Personal information
- Citizenship: Lebanese and Saudi
- Born: February 2, 1990 (age 36) Riyadh, Saudi Arabia

Climbing career
- Major ascents: Mount Everest, K2, Lhotse, Makalu

= Nelly Attar =

Saudi and Lebanese mountaineer (born 1990)

Nelly Attar (‎نيللي عطار; born 1990) is a Saudi and Lebanese mountaineer. In 2022, she became the first Arab woman to summit K2. Attar is a former psychologist. She has an MRes degree in psychology and worked four years as a therapist, prior to shifting into sports.

==Early life and education==
Nelly Attar was born on February 2, 1990 in Riyadh, Saudi Arabia. She is from an ethnically mixed Lebanese-Saudi family, and was raised in Saudi Arabia.

She completed her academic studies in psychology and was awarded a B.Sc. degree from the American University of Beirut, and MRes degree from Kingston University in London. She started her career as a psychologist and life coach. Attar later shifted careers to follow her passion for fitness and physical activity.

==Climbing career==

Attar started mountain climbing in 2007 when she climbed Mount Kenya. In 2015, she climbed Kilimanjaro, and in 2016, climbed Elbrus. In 2017, Attar scaled several major mountains including Aconcagua, Mont Blanc, Mount Stanley, and Mount Speke. The following year she re-climbed Kilimanjaro, and ascended Lenin Peak, Island Peak, and Lobuche.

In 2019, Attar along with three other Arab Women, Joyce Azzam, Mona Shahab, and Nadhira Al Harthy, climbed Everest. It was described as an "all-woman Arab team".

In 2021, Attar climbed Denali and Ama Dablam. In 2022, Attar climbed K2, completed the Breithorn Traverse, and ascended the Matterhorn.

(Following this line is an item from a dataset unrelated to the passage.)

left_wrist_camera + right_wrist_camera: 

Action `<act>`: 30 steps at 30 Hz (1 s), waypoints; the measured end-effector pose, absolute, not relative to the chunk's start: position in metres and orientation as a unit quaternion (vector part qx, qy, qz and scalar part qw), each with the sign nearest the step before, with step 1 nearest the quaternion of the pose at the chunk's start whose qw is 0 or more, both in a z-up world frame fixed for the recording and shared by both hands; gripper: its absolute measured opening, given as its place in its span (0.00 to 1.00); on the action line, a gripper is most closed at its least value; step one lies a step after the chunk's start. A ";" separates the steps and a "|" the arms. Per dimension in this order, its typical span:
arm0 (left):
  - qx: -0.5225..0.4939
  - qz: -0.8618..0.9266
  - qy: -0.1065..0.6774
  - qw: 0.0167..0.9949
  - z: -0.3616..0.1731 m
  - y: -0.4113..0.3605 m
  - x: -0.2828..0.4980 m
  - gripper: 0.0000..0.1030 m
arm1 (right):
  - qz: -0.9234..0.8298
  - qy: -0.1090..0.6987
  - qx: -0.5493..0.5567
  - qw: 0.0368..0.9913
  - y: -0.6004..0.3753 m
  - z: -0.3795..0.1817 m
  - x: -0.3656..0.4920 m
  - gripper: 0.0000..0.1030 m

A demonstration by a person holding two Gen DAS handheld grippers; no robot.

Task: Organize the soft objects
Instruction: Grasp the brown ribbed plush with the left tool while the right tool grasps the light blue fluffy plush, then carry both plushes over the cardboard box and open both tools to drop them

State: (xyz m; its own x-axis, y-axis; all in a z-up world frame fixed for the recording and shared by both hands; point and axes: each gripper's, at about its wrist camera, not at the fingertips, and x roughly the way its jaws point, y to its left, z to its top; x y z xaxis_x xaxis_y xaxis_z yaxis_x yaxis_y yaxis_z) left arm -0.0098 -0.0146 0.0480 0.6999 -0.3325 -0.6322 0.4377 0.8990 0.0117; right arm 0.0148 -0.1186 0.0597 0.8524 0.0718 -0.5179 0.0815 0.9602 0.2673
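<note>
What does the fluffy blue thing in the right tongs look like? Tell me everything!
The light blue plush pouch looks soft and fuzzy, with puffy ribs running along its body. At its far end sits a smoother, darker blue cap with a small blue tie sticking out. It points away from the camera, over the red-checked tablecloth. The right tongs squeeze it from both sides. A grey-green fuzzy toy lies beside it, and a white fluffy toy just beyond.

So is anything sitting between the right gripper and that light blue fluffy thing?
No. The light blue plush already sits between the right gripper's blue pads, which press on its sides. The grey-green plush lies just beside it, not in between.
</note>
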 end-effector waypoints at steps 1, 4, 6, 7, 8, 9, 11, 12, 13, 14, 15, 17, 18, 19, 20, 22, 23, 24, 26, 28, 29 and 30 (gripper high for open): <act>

Attar has claimed a number of firsts in her mountaineering career, becoming the first Arab woman to Summit the K2 in 2022, the first Arab woman to summit Mount Stanley and Mount Speke in 2017, and the first Lebanese Woman to climb Ama Dablam and the Matterhorn.

Attar became the first Lebanese to summit Lhotse in May 2024. On May 10, 2025, Attar became the first Arab woman to scale Kangchenjunga.

==Awards==
Attar has received multiple awards throughout her career, including a Guinness World Record for the highest number of four-finger pull-ups in one minute.
In 2023, Attar was honored with the Laureus Sporting Moment Award in recognition of her achievements. In 2023 as well, Attar was recognized by Fast Company as one of the Most Creative People in Business for “Rewriting the Rules.”

==Other activities==

Attar launched the MOVE studio in 2017, during the time Saudi Arabia started undergoing a wave of national transformation. MOVE is the first dance studio in Saudi Arabia.

Attar has scaled 23+ peaks globally since 2015. She has also completed 6 marathons, a dozen triathlons, and 1 ultramarathon, the Hajar trail race.

In 2023, Attar set the female record for the Most Four Finger Pull-ups (2 fingers per hand) in 1 minute.